Sea como fuere, el caso es que Clint Eastwood, con los 80 años recién cumplidos, acaba de rodar Más allá de la vida, que precisamente se plantea el tema de qué hay después de esta vida. Lo que sin duda es una novedad en un cineasta más bien pegado al terreno, aunque no comparto la rotundidad de Charles McGrath en el New York Times, quien afirma que “nunca ha parecido ni remotamente espiritual”. Para desmentirle están películas recientes como Million Dollar Baby, El intercambio o Gran Torino, donde la figura como consejero espiritual del sacerdote no parece casual, o el simbolismo cristológico del sacrificio de Walt Kowalski en la mentada Gran Torino.
Pero en fin, yendo a Más allá de la vida (o el bonito título original, Hereafter, cuya traducción literal podía ser “lo que viene después”), lo cierto es que Eastwood ha planteado un drama de tintes sobrenaturales, que sigue a varios personajes confrontados a experiencias cercanas a la muerte, y lo que han vivido en esas ocasiones, unidas a hechos trágicos como el tsunami de 2004 o los atentados de Londres de 2005. El libreto se debe al prestigioso dramaturgo y también guionista Peter Morgan.

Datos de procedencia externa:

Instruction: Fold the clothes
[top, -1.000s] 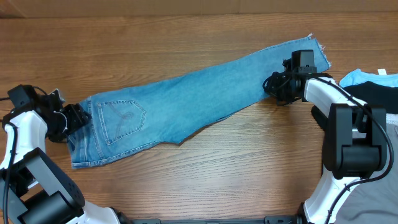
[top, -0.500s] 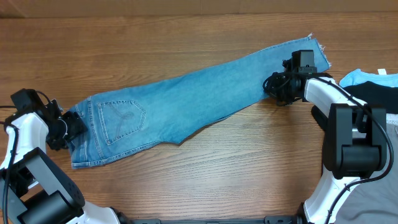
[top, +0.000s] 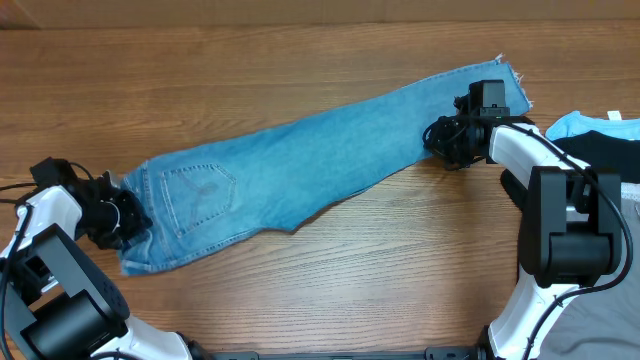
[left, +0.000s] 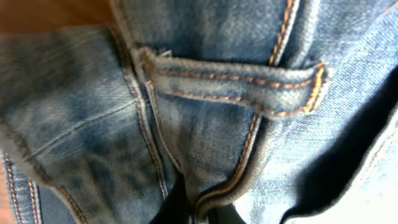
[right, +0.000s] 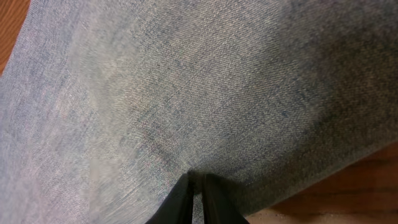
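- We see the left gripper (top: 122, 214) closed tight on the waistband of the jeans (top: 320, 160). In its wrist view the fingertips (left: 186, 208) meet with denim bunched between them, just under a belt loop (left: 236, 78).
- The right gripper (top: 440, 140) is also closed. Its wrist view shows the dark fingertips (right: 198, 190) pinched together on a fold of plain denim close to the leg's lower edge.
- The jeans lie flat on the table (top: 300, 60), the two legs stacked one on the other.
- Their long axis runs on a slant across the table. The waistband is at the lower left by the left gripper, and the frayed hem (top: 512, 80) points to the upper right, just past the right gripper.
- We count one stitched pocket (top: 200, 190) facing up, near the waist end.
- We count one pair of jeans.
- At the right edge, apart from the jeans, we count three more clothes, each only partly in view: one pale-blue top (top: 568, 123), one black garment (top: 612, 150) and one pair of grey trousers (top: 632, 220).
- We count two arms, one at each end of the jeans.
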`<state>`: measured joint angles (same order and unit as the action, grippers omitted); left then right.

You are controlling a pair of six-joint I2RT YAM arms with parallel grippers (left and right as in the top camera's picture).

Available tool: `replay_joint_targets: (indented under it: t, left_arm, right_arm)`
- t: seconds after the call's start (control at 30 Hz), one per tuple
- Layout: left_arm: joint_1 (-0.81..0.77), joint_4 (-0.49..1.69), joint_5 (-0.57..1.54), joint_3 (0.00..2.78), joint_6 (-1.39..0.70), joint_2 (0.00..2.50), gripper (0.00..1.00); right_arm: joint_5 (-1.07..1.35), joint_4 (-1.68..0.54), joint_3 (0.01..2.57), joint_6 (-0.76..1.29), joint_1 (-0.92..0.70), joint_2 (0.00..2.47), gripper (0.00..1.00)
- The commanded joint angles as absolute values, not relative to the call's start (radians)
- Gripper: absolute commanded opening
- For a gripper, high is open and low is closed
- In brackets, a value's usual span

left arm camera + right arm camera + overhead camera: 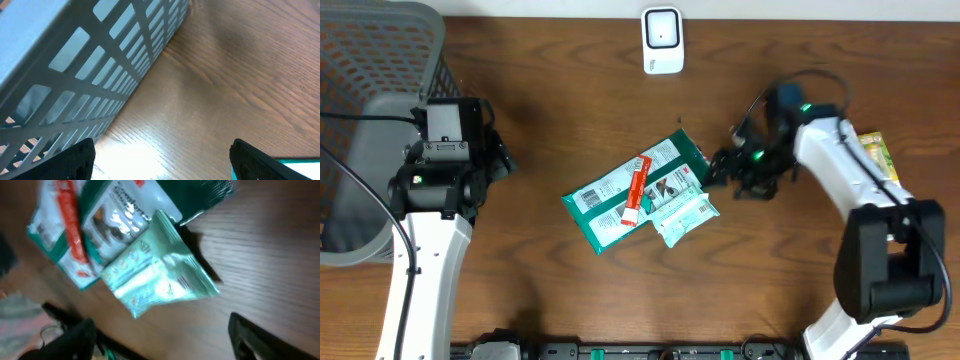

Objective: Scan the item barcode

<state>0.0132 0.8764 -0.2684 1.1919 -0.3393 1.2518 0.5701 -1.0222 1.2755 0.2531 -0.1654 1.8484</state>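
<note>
The only real container is the grey mesh basket (375,60), parked in the far left corner of the tabletop (550,90). From overhead there's just a pale grey shape inside, so I can't tell what's in it, if anything. The left gripper (160,162) hangs right beside the basket's wall, fingers spread wide, only bare wood showing between them.

The stuff to scan lies loose around the middle of the tabletop. There's a big green pouch (615,200) at a slant, a red tube (637,190) lying across it, and a pale green packet (685,216) overlapping the pouch's near right corner. The right gripper (718,172) is just beside the pouch's dark green far right corner, jaws apart, pinching nothing. Its wrist cam shows the pale packet flat on the wood just ahead of the fingers.

The white scanner (662,40) sits at the far edge, about halfway along, well apart from the pile. A yellow-green packet (875,150) peeks out near the right edge, partly hidden by the right arm.

For room to move, there's open wood between basket and pile, between pile and scanner, and along the near edge.
</note>
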Motion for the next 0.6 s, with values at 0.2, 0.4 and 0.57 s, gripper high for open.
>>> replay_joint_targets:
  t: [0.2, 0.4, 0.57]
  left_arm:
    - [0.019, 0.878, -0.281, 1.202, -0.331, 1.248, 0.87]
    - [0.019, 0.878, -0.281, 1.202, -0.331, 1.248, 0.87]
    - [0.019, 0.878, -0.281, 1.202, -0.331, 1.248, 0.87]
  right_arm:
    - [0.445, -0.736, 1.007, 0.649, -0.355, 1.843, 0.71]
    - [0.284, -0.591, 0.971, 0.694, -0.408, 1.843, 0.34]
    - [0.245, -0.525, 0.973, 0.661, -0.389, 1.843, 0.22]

Resulta curioso que Eastwood diga que le gustó del guión de Morgan que “tiene un sentido espiritual sin ningún toque religioso en particular”. Imagino que le agrada en el sentido de que puede llegar a un público más amplio que si optara por el entorno de una religión concreta, pero si de hacerse preguntas sobre la otra vida se trata, como la de si Alguien nos aguarda dando sentido a nuestra existencia, parece lógico buscar respuestas en religiones que aseguran que se ha producido una revelación de parte de un Dios personal. Pero en fin, dejaré aquí las especulación teológica, baste apuntar esa idea, compartida por otros cineastas –pienso en la reciente The Lovely Bones de Peter Jackson–, que prefieren entregar una realidad espiritual etérea, poco identificable con aquello concreto que creen millones de personas en todo el mundo, llámese cristianismo, islam, hinduismo, budismo, judaísmo, o lo que sea.
Es interesante lo que cuenta Morgan en el NYT. Explica que él se considera “un hombre de la ilustración”, acostumbrado en sus historias a dar razones de lo que sucede, pero que aquí debía permanecer más abierto, pues no tenía respuestas. Dice que mientras escribía el guión murió un amigo suyo: “Aquello me impactó de verdad. En la iglesia no dejaba de pensar: ‘¿Y ahora qué? ¿Dónde? ¿Qué ha ocurrido?’.
Muy interesante resulta que cineastas de la categoría de Morgan e Eastwood se hagan estas preguntas. Yo también me las hago, y tú, amigo internauta, también deberías. Quizá la peli ayude en ese sentido, a no cerrar los ojos a lo que hay.